The night before the race a phone call from Vintage Parts 4U confirmed the engine was back in the frame and running great with new crank seals and gaskets. Feeling like a factory rider, they also promised to deliver the bike to the Gopher Dunes Sandstorm race for me first thing in the morning. At 730 a.m. on race day, as promised, the bike ran great. Feeling very gun shy I rode a couple laps in practice, slowly. The bike did indeed run great. So I got on the gas, made a couple turns and blaaaaah … we were right back to square one. I rode the bike off the track after finishing that lap, feeling very dejected. I must add that the vintage motocross crowd is an amazing group of people!

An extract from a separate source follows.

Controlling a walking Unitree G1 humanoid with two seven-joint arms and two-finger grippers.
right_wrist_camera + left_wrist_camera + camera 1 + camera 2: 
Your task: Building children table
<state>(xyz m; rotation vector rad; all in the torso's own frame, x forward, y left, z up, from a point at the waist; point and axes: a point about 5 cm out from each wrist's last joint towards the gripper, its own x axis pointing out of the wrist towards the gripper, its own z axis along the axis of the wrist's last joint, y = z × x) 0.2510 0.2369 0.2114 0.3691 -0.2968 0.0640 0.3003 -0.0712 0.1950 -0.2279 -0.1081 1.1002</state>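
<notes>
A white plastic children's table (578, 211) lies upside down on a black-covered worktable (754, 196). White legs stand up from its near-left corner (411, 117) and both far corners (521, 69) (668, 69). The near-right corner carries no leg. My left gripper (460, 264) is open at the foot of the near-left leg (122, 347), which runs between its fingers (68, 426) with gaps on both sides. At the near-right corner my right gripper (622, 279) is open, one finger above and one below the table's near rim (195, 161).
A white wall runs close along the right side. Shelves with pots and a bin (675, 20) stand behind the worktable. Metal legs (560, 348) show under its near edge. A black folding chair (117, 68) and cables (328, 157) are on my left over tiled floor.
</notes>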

Offers to let me race their bikes came pouring in, words of encouragement and advice were spoken and condolences were offered. Enter Oscar Gaetan and Ron Harten.

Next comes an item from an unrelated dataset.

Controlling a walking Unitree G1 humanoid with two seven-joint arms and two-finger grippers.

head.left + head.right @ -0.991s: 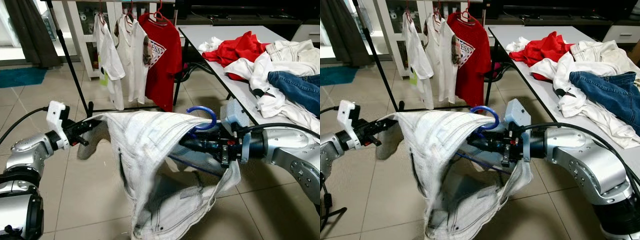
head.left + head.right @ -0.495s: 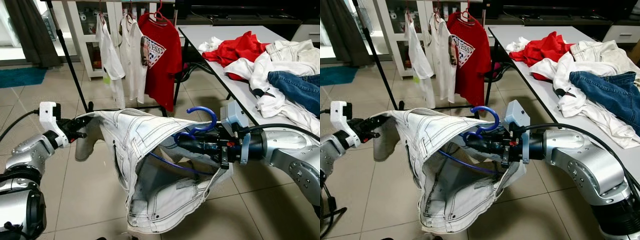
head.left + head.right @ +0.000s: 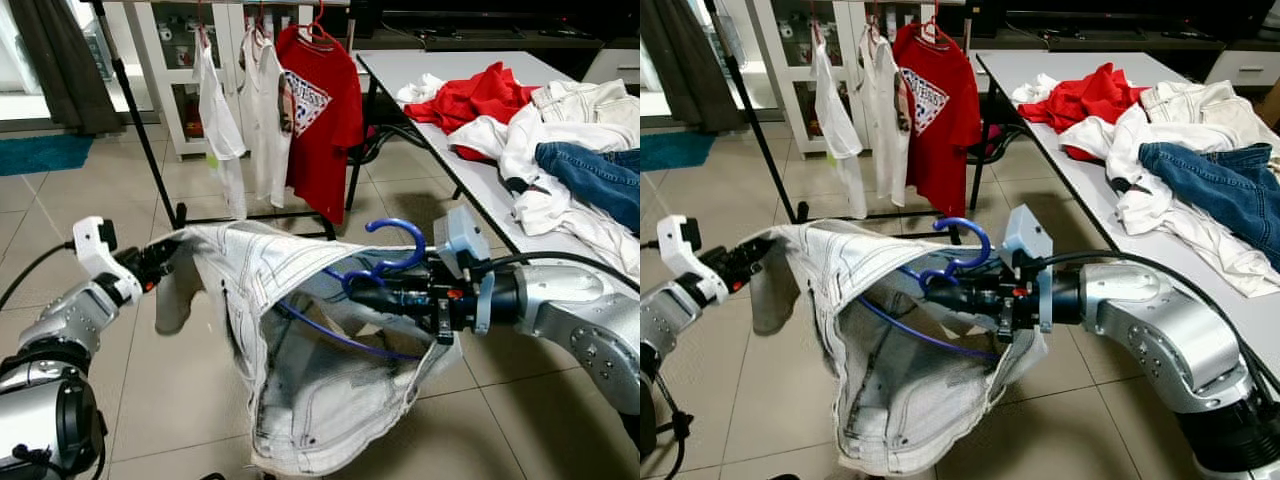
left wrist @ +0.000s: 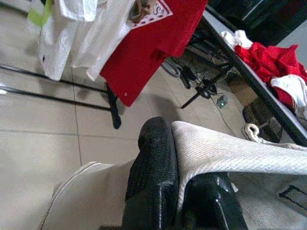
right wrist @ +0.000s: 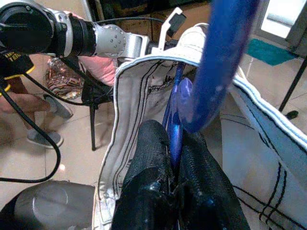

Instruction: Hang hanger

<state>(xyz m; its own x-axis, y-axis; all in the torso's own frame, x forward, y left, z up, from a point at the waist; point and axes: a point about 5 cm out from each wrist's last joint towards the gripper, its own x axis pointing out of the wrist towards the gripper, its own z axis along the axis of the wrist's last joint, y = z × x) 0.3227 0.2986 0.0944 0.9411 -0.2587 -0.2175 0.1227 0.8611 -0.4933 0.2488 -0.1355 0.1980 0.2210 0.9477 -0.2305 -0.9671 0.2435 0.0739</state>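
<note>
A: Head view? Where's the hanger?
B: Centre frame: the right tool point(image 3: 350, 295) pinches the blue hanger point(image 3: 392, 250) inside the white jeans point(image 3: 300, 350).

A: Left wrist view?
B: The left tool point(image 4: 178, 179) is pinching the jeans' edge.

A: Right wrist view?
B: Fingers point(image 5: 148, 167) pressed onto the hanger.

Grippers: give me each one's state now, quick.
Left gripper: jaws shut on the white garment.
Right gripper: jaws shut on the blue hanger.

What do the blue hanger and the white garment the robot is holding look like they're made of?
The hanger looks like smooth, glossy plastic: an even blue with a slight sheen in the right wrist view. The garment looks like white denim or heavy cotton twill: the left wrist view shows a coarse weave, and dark stitched seams run along it.
</note>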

Gaetan is a multi-time AHRMA champ and the friend who inspired this project in the first place. He’d driven up from Tennessee the night before for the race. He and Harten, the race promoter, are Can-AM gurus. After describing the problem to them they asked, “When was the last time it ran right?” After regurgitating the story I’ve just told you, they asked, “What’s your home track like?” As I described it and they said, “Take the seat off and go for a ride.” Huh??? “If you did a seat bounce to clear a double or something the steel seat base will bend enough to choke off the airflow to the filter. The engine has to get air someplace, so it will suck in the seals…” Before their explanation was finished I had the seat off and was standing with the throttle pinned down the field beside the track. It ripped, 10-zillion RPM and as smooth as a turbine! Feeling quite sheepish I rode back to the pits, thanked them and began beating in the steel seat base with a giant rubber mallet. I made it to the line just a few minutes before the gate dropped for the first ‘short travel’ moto.
The rest of the day is history. Dad’s little 175 flew in the deep beach sand, carrying me to seventh in moto one and fifth in moto two against a field of predominantly 250cc or bigger bikes. Stoked isn’t the word!

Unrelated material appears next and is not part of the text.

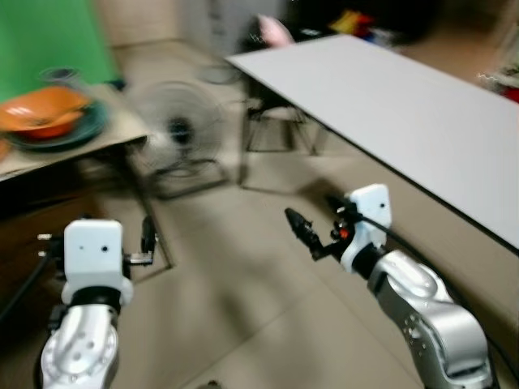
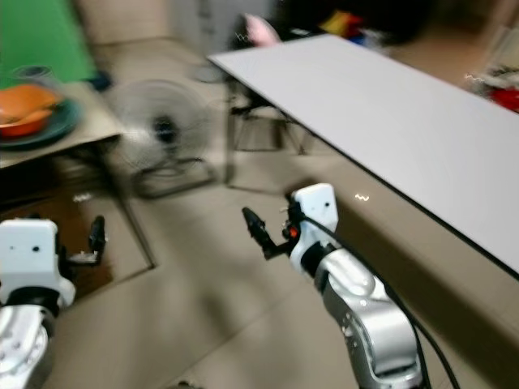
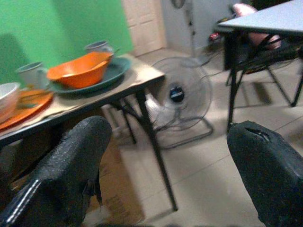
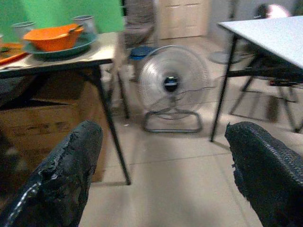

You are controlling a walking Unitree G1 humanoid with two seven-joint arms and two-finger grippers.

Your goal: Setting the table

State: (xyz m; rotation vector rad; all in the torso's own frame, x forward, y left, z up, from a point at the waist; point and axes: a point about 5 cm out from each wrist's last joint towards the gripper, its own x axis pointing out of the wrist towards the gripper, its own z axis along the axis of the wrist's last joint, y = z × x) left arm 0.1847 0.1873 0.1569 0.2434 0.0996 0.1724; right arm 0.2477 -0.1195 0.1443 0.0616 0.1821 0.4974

That was good for fifth overall, and during the trophy presentation I couldn’t thank Vintage Parts 4U, Gaetan or Harten enough!
Since then we’ve done a few things. A bit of proper sheet-metal banging was done to the seat base and nylon spacers were cut to ensure the seat/fender gap had adequate airflow to the filter.
The stock Can-AM chain guide was cheesy at best, so my dad made from scratch using a KTM chain guide block.
Slyfoxmx.com even sent over some cool Can-AM retro riding gear! So I’ve been riding my dad’s old bike, bombing around our family grass track and through the woods just like he did back in 1975!
Now that the bike runs the way it should we’re ready to start making it pretty. Aside from cosmetic detailing and proper reassembly of some very hasty racetrack repairs we’ll be installing a bigger rear sprocket and lighter aluminum rims, preferably from a vintage bike that had good brakes like an old YZ. We’ve got offset steering cones to try that will let us run either 29 or 27 degrees of rake instead of 30, which will hopefully tighten the fuzzy handling Can-AMs are famous for. We’ll let you know how our family heirloom comes together later this winter!